Alex Burmistrov

So, who else could jump from the KHL to NHL?


This week, two major outlets — Sportsnet and Yahoo! — both detailed how the KHL is less of a threat to the NHL than it’s ever been.

Why? Well, in the last five months alone we’ve seen a number of prolific KHLers hop the pond: Evgeni Kuznetsov and Jori Lehtera finally joined the Caps and Blues, Leo Komarov re-joined the Leafs (followed by Petri Kontiola, who also inked in Toronto) and Jiri Sekac signed with Montreal.

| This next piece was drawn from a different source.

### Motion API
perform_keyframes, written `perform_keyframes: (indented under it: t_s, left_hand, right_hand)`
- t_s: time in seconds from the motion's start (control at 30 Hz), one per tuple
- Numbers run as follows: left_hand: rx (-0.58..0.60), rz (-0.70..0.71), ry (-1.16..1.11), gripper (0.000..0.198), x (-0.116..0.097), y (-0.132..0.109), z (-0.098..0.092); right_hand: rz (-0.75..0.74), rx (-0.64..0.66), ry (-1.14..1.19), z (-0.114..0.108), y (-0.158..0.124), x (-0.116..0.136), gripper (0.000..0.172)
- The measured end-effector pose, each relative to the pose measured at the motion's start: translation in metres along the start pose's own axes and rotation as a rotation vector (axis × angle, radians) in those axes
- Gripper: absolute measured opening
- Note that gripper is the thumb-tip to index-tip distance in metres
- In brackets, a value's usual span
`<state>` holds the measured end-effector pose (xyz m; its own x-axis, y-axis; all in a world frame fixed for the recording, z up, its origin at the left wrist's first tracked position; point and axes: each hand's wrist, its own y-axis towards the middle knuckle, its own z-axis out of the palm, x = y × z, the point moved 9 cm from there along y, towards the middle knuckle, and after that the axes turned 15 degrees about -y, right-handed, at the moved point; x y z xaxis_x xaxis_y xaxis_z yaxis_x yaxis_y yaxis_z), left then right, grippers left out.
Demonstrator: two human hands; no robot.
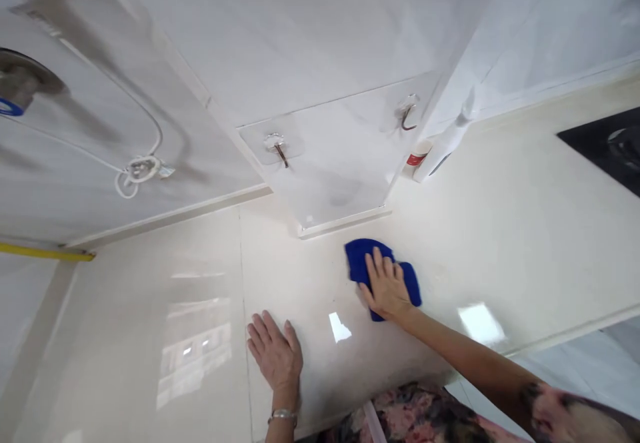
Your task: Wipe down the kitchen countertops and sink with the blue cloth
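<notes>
well to the left of the right hand, a yellow pipe runs along the wall, and a coil of white cord hangs further up; nearer, still on the left of that grip, the left hand rests palm down on the glossy counter, fingers nearly together, holding nothing. just beyond the grip stands the white boxed column with two hooks on its face. the blue cloth lies on the counter directly under the right hand, which presses it flat with spread fingers rather than bunching it. the handling looks mid-course: the cloth is laid out and under pressure, not set aside, though how much of the counter it has covered cannot be told; a few specks show just left of it and a faint mark to its right. its outline is uneven, one lobe pointing away and left toward the column, and its long axis seems to slant from there toward the right forearm, partly hidden by the hand. beyond the grip to the right are a white bottle and, furthest, a black hob
</notes>
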<state>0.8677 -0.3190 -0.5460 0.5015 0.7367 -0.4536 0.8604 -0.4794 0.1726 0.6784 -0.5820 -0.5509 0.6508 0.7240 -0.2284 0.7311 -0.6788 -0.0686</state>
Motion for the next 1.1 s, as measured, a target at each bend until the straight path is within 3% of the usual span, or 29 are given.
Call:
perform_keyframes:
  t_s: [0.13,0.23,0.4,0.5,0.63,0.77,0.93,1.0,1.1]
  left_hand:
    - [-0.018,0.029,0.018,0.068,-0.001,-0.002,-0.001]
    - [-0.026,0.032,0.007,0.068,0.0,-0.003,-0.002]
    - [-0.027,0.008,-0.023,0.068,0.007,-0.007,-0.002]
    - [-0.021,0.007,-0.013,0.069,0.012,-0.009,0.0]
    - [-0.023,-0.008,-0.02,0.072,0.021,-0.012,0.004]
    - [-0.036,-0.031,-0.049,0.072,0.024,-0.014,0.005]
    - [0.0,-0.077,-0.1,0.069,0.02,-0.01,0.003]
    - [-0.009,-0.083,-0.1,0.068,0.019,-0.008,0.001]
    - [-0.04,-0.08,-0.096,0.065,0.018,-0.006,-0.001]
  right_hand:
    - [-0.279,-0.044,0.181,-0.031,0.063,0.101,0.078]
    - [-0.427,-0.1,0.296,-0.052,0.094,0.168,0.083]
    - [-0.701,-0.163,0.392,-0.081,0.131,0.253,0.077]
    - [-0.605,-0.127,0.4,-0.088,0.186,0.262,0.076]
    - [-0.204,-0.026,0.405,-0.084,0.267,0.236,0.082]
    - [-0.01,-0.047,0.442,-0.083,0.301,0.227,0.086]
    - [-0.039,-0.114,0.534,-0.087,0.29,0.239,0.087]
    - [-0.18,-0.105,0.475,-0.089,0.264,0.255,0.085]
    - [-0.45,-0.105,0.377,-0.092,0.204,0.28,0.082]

It was a pretty big influx of talent, highlighted by Lehtera — the KHL’s ninth-leading scorer last year — and the reasoning behind the moves, according to Blues GM Doug Armstrong, was simple: These guys wanted to play against the best.

“I think that players all know that the NHL is the best league; it’s got the best players,” Armstrong explained to Sportsnet. “You can make good money in the KHL but if you want to compete against the best you have to be in the NHL.”

With that in mind, what other players could be on their way over to North America in the future? A few suggestions throw your way:

Alex Burmistrov

Still property of the Winnipeg Jets, Burmistrov — 21st in the KHL last year with 38 points — has been the subject of rumors claiming he’s eying a return to North America… but is being held up by the remaining time on his contract with Ak Bars Kazan.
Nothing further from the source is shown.